Free plan also illustrates how drawings and images can have speculative value in the tradition of “paper architecture”, reviving a prior art market interest in architectural drawings. Similar to OMA selling paintings by Madelon Vriesendorp for extra income in the 1970s, some architects can now market their media to a wider audience. The current price, for example, of an iteration of Free plan in the secondary market is 0.2 Ethereum or ~$500. The advent of NFT technology has made it possible for artists whose medium is primarily digital to sell and distribute their work much like physical media artists. This, in turn, has catalyzed a resurgence of interest in generative art as a commodity, as evidenced by the emergence of Art Blocks and other blockchain-based generative art platforms. This year’s Venice Art Biennale even created a Decentralized art pavilionwhich hosted works by several prominent generative artists.
While volatile market speculation around art has always existed and architects have sometimes benefited from an art market that values architectural media, it is possible that what current generative art and the The broader digital art movement offers us new insights into algorithmic collaboration. These should not be purely technical; they can be conceptual, theoretical, economic or cultural. I’ve personally had some fascinating debates online with artists around retrograde aesthetics in emerging artwork. During these conversations, we discussed why, for example, some generative projects use nostalgic effects such as artificial grain in coded images or why some artists insist on reproducing hand-drawn effects. As a stranger to the world of generative art history, I learned from both curators and artists, which in turn affected how I approach generative design.

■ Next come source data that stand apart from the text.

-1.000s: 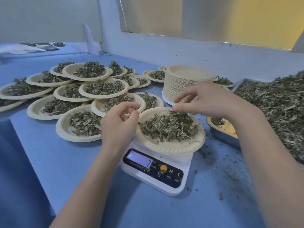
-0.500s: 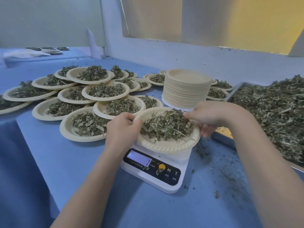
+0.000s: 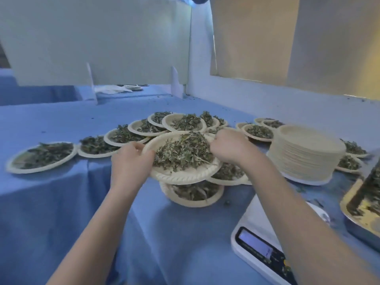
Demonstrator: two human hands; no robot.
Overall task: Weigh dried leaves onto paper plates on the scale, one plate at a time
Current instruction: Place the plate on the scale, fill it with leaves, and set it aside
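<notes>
Both hands hold a cream paper plate (image 3: 181,176) heaped with dried leaves (image 3: 183,153), lifted above the filled plates on the blue table. My left hand (image 3: 131,161) grips its left rim and my right hand (image 3: 230,148) grips its far right rim. The white scale (image 3: 259,241) sits at the lower right with no plate on it, partly hidden by my right forearm. A tall stack of unused plates (image 3: 306,157) stands at the right.
Many filled plates (image 3: 43,155) spread over the blue cloth from the left to the back, one (image 3: 193,194) right under the held plate. A metal tray of loose dried leaves (image 3: 364,204) sits at the right edge. A white wall runs behind.
The filled plate has come off the scale and moved up and to the left, over the other filled plates. Both hands now grip its rim. The view has swung left.
</notes>
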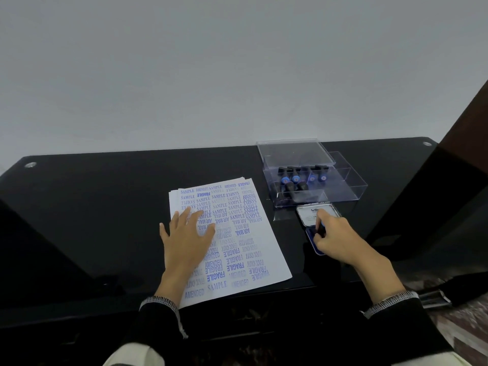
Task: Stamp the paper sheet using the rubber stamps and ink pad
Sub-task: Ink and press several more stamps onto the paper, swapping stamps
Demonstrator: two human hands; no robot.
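Mid-frame, the paper sheet [237,233] is nearly covered in blue imprints; little room remains. Left hand [186,239] lies spread on it; right hand [334,237] pinches a stamp [320,227] onto the ink pad [314,233].

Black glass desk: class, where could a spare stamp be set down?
Free: the black glass desk left of the stamped white paper stack, and behind it. Crowded: right side, where the clear plastic stamp box and blue ink pad sit under the right hand.
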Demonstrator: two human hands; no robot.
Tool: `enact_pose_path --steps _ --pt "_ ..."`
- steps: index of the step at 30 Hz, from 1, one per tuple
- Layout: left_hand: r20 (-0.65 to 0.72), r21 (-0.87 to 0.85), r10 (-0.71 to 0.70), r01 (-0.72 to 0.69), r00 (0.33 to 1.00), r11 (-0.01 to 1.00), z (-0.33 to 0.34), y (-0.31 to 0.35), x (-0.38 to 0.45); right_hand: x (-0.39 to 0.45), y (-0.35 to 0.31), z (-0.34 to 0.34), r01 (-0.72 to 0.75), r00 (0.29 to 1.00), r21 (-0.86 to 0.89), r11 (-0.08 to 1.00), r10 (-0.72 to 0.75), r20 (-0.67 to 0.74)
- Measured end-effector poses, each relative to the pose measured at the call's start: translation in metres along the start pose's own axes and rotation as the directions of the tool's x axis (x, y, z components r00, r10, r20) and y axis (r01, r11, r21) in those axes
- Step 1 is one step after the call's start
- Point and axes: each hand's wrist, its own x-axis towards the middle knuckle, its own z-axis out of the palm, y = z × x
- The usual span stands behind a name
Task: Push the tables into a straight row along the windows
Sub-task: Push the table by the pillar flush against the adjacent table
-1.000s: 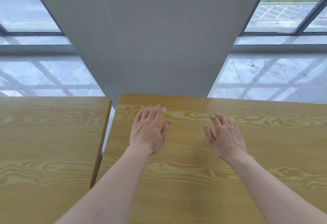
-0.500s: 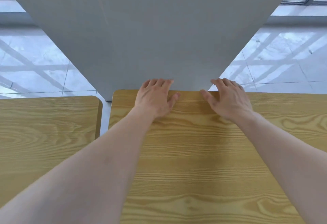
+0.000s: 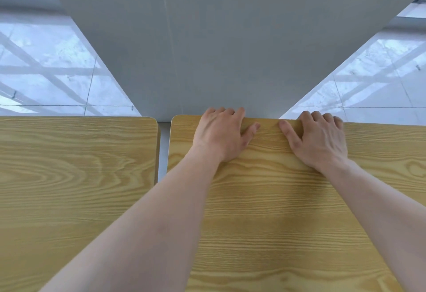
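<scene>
Two light wood-grain tables stand side by side. The right table [image 3: 265, 199] fills the middle and right of the view, its far edge close to a grey pillar. My left hand [image 3: 222, 133] and my right hand [image 3: 319, 140] lie palm-down on it, with the fingers of both curled over its far edge. The left table [image 3: 76, 176] sits parallel to it, with a narrow gap between the two. Their far edges are almost level.
A wide grey pillar [image 3: 219, 38] rises straight ahead, just beyond the right table's far edge. Glossy tiled floor [image 3: 57, 72] shows on both sides of it, reflecting window frames. A strip of window shows at the upper right corner.
My hands slid forward from the tabletop's middle to its far edge and curled over it. The gap between the tables became narrow and even, and the far edges came nearly level.
</scene>
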Motion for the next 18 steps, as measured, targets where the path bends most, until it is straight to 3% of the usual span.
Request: enact_pose_path --steps 12,18 --pt "-0.037 0.028 -0.055 0.056 0.998 0.998 -0.001 -0.011 -0.024 -0.011 -0.017 0.005 0.048 0.999 -0.005 0.999 -0.048 -0.004" --pt "-0.063 -0.043 0.004 -0.006 0.998 0.999 -0.006 -0.017 -0.047 -0.054 -0.013 -0.009 0.108 0.994 0.154 0.982 -0.101 -0.053"
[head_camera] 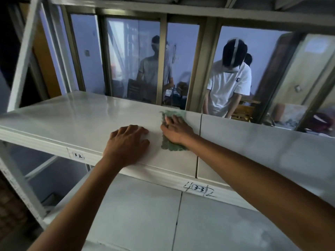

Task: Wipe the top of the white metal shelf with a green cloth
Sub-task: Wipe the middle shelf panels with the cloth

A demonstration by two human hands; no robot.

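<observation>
- Head view: the right hand (176,130) presses the green cloth (173,130) flat on the top of the white metal shelf (72,120), fingers spread, its grip wide. The cloth lies mid-shelf, just left of a panel seam (200,124).
- The left hand (128,144) rests beside it, fingers loosely bent, holding nothing.
- To wipe well, I judge long overlapping strokes under an even palm work best, the left hand bracing.
- The shelf top looks glossy; handwritten labels (199,188) mark its front edge. Behind it, a window (133,58) shows two people (229,82) standing.
</observation>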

It’s easy to be seduced by the striking and imaginative imagery from NFT generative art platforms. But it’s important to understand that these artists worked on this medium long before it was fashionable and long before it was financially viable. Generative art is an autonomous discipline with its own history and cultural values. Sometimes these values align with those of the architects and fruitful collaborations can emerge. Architects could also learn something about the generosity of the current wave of generative art. The generosity of coders, programmers, artists, and technologists making their knowledge freely available is abundant in these growing communities. It led to record donations for the treatment foundation, which supports coding camps for students, grants for artists and researchers and, of course, the development of processing tools. Programming has become much more accessible thanks to this generosity, while architecture remains a very exclusive and often inaccessible knowledge. Perhaps the lesson here is neither purely visual, nor formal, nor technical: these developments offer lessons in sharing expertise as well as opening up previously exclusive knowledge to a wider audience.
Galo Canizares is a designer, writer and educator currently studying the socio-technical networks of relationships between the softwarization of design and the architectural imagination. He is the author of D.Digital fabrications: designer stories for a software-based aircraftt, a collection of essays on software and design.